**What you are asked to do**:
Pictures stay out of the copy, and everything else in the data below is repeated exactly.

**Given information**:
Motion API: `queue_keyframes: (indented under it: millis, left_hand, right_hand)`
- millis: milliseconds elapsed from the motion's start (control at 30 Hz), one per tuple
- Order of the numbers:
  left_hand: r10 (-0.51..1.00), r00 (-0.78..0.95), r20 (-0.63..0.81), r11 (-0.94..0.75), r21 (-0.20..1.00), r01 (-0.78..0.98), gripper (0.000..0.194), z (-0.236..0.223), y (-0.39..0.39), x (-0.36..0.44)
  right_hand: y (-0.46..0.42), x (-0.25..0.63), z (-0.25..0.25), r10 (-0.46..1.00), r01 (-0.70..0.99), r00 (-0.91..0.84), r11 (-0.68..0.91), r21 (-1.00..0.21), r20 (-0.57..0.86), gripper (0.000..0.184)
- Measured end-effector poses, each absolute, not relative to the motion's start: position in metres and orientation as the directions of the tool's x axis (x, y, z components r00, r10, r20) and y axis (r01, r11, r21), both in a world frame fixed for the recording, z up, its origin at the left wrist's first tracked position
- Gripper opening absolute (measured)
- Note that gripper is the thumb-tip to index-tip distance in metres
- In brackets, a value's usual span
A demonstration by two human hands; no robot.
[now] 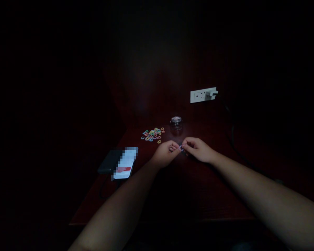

**Solved problem**:
Motion API: `queue_keyframes: (indented under it: millis, left_hand, right_hand)`
- millis: milliseconds elapsed from the motion's start (control at 30 Hz), one per tuple
- Order of the numbers:
  left_hand: r10 (-0.51..1.00), r00 (-0.78..0.95), r20 (-0.63..0.81), r11 (-0.94..0.75), r21 (-0.20..1.00), r01 (-0.78..0.98), gripper (0.000..0.194), z (-0.236..0.223), y (-0.39..0.39), x (-0.36..0.44)
  right_hand: y (-0.46..0.42), x (-0.25..0.63), z (-0.25..0.25), r10 (-0.46..1.00), r01 (-0.70..0.99), r00 (-0.91..0.84), r11 (-0.68..0.91), r21 (-1.00..0.21), r20 (-0.57..0.86), gripper (0.000..0.184)
- Measured end-effector poses, each absolute, not relative to the motion's start: position in metres and orientation as the directions of the tool's x axis (x, y, z components r00, r10, r20) and y axis (r01, r11, r21), both in a world frame fixed for the recording, z up, its origin at the left wrist's first tracked position
- Gripper opening absolute (measured)
- Note that gripper is the thumb-tip to index-tip distance in metres
- In brackets, a value's usual span
A demonstration by two human hands; no robot.
[now] 

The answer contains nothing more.